11/01/2006

Finding the Church of Nigeria's Constitution, with a little help from our friends.

In an earlier post I vented my frustration about the rather hacked up version of the Constitution that was on the website for the Church of Nigeria.

The Communications Director, Rev. Canon Tunde Popoola, was kind enough to write and give me the url for that page. It will soon be linked to the "Constitution" button on the home page.

You can access the Constitution at
http://www.anglican-nig.org/constitutions.pdf

While such documents often seem arcane and odd, Constitutions and Canons tell us a number of things about just how Provinces really work. I appreciate it when the Provincial website posts those documents.

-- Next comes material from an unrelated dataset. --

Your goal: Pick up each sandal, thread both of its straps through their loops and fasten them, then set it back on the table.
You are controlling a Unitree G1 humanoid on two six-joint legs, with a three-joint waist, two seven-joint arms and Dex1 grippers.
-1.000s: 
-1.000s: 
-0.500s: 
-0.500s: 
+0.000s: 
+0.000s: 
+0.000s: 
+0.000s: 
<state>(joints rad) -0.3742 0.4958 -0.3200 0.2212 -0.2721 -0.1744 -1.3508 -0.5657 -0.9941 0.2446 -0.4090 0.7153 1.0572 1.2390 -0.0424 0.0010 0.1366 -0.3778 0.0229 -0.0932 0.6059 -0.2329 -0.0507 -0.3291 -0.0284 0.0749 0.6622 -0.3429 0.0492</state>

For example, I have been looking at how various Provinces understand the office of a bishop. The Constitution and Canons tell us a lot. A bishop ordained in the Episcopal Church is bishop in a particular setting - the diocese into which he or she is ordained. The primary electors are from that diocese, and confirmation is by the wider church. There is no oath to a Metropolitan or Primate. Conformity is to the Doctrine, Discipline and Worship of the Episcopal Church.

The assumptions of just how a bishop gets elected and for whom is different in other Anglican bodies, sometimes remarkably different.

No wonder we are trouble for one another: we all have bishops, but they are not all the same. It is, I suppose, the living out of the fourth point of the Lambeth Quadralateral: bishops, "locally adapted."

More on that later, but for now, Thank you to Canon Popoola.